The problem is that also according to the Ames Test the prevalence of environmental mutagens is so high that the human population should long ago have been wiped out by cancer if the extrapolations were correct. (The extrapolations being histidine gene mutagenicity equals ultimate carcinogenic action, and salmonella bugs equals people.) This is of course acknowledged by pathologists - but seems not to be understood by the rank and file scare mongers who like to appear to be *scientific* in their attacks on herbalism.
jonno.teleport.com (Jonathan Treasure)
From: Kevin Jones <100621.17.CompuServe.COM>
There are several drawbacks to the Ames test which basically make it worthless on its own.
Firstly carcinogens are divided into those which require to be metabolised in a cell (activated) and those which don't. Obviously the metabolism of a bacterial cell is going to differ from that of a mammalian cell. Compounds which are activated in a bacterial cell may therefore show no activity in a mammalian cell and vice versa.
Secondly carcinogens act by reacting with genetic material. The type which are metabolically activated generally form free radicals which then react with DNA. Many carcinogens have an affinity for a specific sequence of nucleotides. Obviously the number of sequences that are shared between mammals and bacteria are going to be very small! There may well be many chemicals which cause mutations in bacteria but which have absolutely no effect on mammals.
In short, all the Ames test does is show that a chemical produces a mutation in Salmonella bacteria. It might possibly indicate the potential for being carcinogenic in higher organisms - and then again it might not.

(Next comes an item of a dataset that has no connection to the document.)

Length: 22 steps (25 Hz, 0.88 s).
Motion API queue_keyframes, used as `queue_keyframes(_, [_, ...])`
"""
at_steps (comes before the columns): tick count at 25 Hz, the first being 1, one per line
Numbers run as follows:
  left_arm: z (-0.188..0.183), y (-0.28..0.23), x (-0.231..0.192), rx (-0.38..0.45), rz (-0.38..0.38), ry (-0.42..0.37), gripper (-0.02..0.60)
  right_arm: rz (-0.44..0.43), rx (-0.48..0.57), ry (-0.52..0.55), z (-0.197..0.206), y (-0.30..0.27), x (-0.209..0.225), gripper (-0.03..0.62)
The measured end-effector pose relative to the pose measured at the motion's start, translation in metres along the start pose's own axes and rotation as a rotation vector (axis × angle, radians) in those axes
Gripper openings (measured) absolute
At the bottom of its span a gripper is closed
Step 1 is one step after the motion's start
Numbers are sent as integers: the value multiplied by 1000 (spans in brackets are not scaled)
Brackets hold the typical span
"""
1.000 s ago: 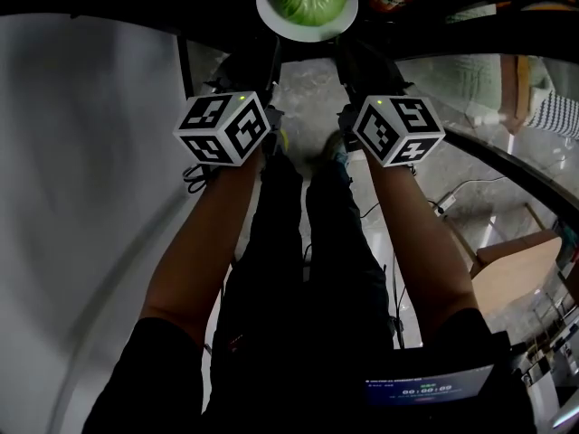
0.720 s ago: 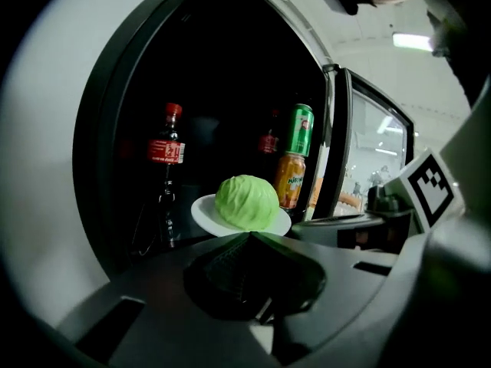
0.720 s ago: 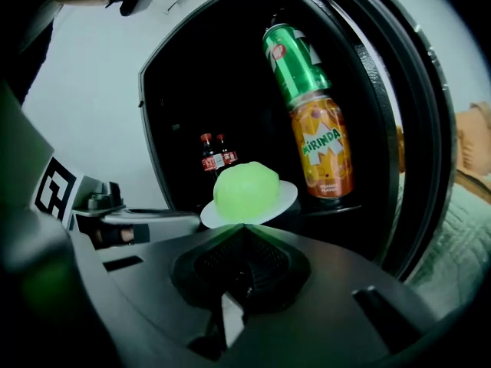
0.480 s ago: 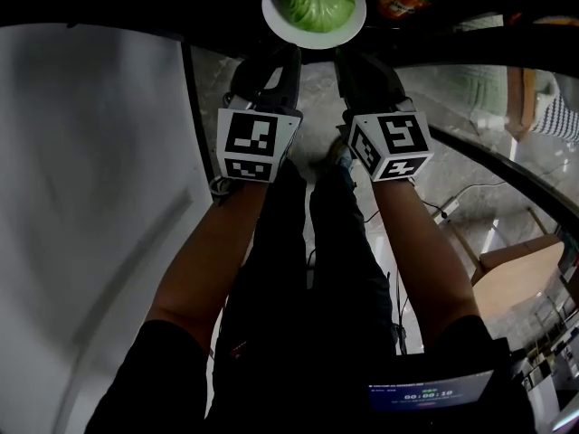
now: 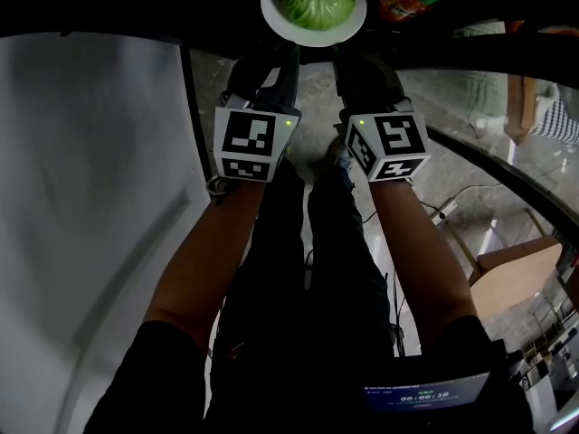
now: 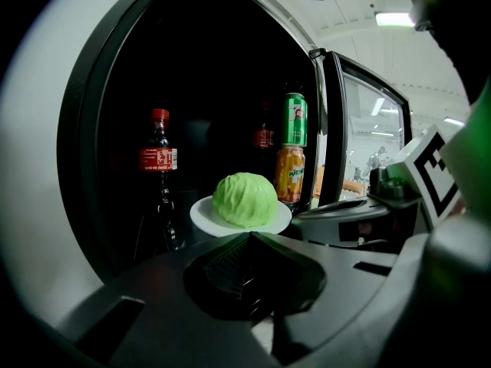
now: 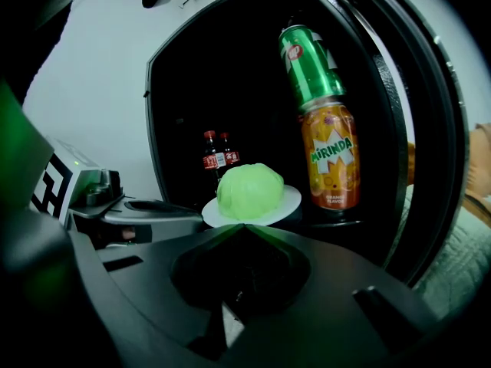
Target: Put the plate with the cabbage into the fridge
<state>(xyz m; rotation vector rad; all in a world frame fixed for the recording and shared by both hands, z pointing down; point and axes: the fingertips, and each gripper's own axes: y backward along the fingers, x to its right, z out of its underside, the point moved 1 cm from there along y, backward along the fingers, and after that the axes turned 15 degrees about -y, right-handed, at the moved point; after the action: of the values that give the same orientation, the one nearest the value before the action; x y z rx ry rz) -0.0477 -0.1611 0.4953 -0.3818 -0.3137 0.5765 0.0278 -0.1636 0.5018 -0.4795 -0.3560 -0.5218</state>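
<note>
The left gripper and right gripper have matt black plastic shells, and the left one shows a ribbed pad. Just ahead of their tips, the plate looks smooth, white and faintly glossy, and the cabbage looks waxy. Beyond the right gripper, the orange can and green can are shiny printed metal. Below both grippers, the floor is polished stone.

Grey marbled floor; ceiling lamp — lit.
</note>
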Motion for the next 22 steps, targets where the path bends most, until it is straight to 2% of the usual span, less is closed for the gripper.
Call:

It also is quite possible that the Ames test could declare a chemical safe which is quite powerfully carcinogenic in mammals simply because it does not affect bacteria.
In any case, relying on the Ames test shows a distinct lack of understanding of the nature of cancer and cell growth. Mammalian cells are programmed to die. Only chemical messages keep them alive and keep a particular gene turned off. It's like a dead man's handle. The moment a genetic error is detected the cell is told to stop dividing. If the error is serious, this gene is turned on and the cell destroys itself. This gene and its backup copy have to fail before a cancer can develop _or_ the chemical messenger system has to become defective and keep it turned off _or_ the self-checking mechanism has to become defective. Many cancers have genetic defects in one or more of these command chains. Presumably it is also possible for an error to develop in the signalling system between the self-destruct gene and the lysosome - the dead man's handle is released but the grenade doesn't go off.

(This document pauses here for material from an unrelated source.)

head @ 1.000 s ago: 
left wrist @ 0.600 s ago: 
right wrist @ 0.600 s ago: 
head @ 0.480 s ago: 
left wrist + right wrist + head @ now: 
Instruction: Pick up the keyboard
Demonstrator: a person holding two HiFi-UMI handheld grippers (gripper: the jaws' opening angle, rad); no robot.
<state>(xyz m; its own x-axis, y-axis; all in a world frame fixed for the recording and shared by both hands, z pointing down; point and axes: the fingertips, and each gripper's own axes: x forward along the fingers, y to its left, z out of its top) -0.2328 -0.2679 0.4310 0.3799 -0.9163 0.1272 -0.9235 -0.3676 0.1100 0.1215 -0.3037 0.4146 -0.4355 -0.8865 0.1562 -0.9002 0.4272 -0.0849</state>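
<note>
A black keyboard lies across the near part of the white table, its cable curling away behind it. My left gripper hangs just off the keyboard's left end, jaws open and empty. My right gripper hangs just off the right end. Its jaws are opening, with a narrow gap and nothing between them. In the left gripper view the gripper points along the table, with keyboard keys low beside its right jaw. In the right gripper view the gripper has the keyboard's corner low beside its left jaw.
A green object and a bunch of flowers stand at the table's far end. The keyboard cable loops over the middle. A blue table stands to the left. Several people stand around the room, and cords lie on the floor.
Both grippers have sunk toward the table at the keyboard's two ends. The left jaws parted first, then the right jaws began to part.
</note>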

Another gene which codes for ras protein is part of the cell division mechanism. If it is defective the cell goes on dividing. Similarly other parts of the cell division command chain (growth hormone receptor, cytokines etc) can have errors. Some viruses (eg: Epstein-Barr in some circumstances) cause a proliferation of growth hormone receptor on the cell's surface which keeps the cell dividing. The more a cell divides, the more the chance of a mistake and therefore the higher the risk of a cancer developing.

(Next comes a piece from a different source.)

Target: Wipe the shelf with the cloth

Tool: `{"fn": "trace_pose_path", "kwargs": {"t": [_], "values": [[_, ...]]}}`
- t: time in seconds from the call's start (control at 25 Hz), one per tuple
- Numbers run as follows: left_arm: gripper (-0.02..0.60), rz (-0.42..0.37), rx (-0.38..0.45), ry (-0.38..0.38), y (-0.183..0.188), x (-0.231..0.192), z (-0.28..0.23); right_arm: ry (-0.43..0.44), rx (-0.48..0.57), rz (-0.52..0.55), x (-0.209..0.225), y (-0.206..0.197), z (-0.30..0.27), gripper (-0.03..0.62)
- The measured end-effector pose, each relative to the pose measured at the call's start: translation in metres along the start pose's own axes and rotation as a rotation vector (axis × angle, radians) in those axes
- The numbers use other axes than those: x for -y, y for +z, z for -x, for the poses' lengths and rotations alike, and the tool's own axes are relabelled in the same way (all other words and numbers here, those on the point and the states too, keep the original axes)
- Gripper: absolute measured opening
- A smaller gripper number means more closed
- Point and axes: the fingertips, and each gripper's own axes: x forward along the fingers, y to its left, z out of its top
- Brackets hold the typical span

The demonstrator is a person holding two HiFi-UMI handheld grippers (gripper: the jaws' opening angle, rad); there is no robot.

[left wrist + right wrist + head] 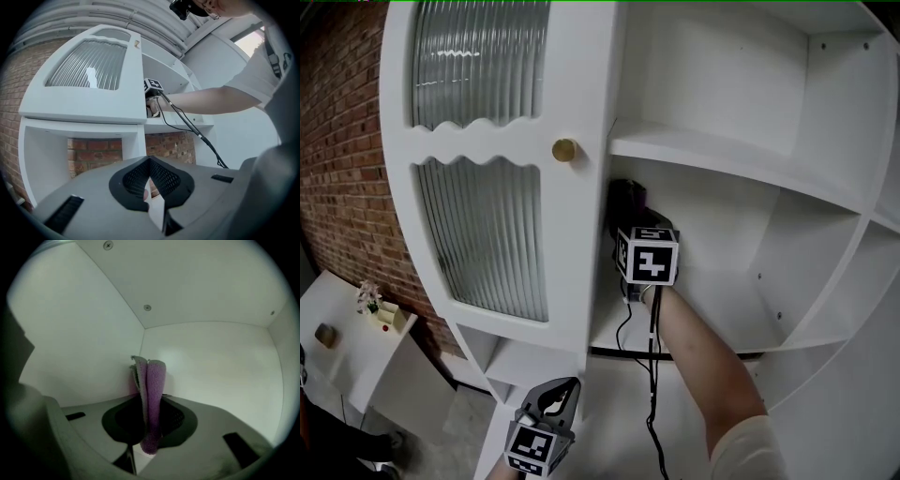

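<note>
A folded purple cloth (pixel 152 380) stands upright between the jaws of my right gripper (pixel 150 404), which is shut on it. In the head view that gripper (pixel 633 220) reaches into the left back corner of a white shelf compartment (pixel 722 314), with the cloth (pixel 628 195) dark against the side wall. Ahead of the cloth in the right gripper view, the compartment's white walls (pixel 211 366) meet in a corner. My left gripper (pixel 565 384) hangs low in front of the cabinet, away from the shelf. Its jaws (pixel 150 161) are shut with nothing between them.
The cabinet's ribbed glass door (pixel 478 234) with a gold knob (pixel 564 149) stands just left of the compartment. A black cable (pixel 653 375) hangs from the right gripper along the forearm (pixel 703 366). A brick wall (pixel 337 141) and a low white table (pixel 356 328) lie to the left.
</note>
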Motion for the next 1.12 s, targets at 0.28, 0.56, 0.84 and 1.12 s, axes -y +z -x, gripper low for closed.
{"fn": "trace_pose_path", "kwargs": {"t": [0.28,0.56,0.84,1.12], "values": [[0.014,-0.009,-0.012,-0.008,-0.002,0.009,-0.007,-0.040,0.020,0.007,0.038,0.003,0.011,0.079],[0.014,-0.019,0.000,-0.049,0.000,0.035,-0.022,-0.121,0.006,-0.011,0.099,-0.005,0.035,0.080],[0.014,-0.029,-0.005,-0.088,0.001,0.058,-0.034,-0.207,-0.008,-0.019,0.161,-0.009,0.060,0.080],[0.014,-0.018,-0.007,-0.094,-0.001,0.070,-0.044,-0.309,-0.029,-0.063,0.219,-0.018,0.083,0.080]]}}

Now the likelihood of being able to show that these specific genetic defects are going to be caused in humans from a bacterial model is laughable. A bacterium is a single-celled organism. It has no use for programmed cell-death!
The Ames test may have some value as an initial screening test, but only as long as its limitations are acknowledged. To rely entirely on it as definite proof that a compound is carcinogenic is not only laughable - it is also bad science!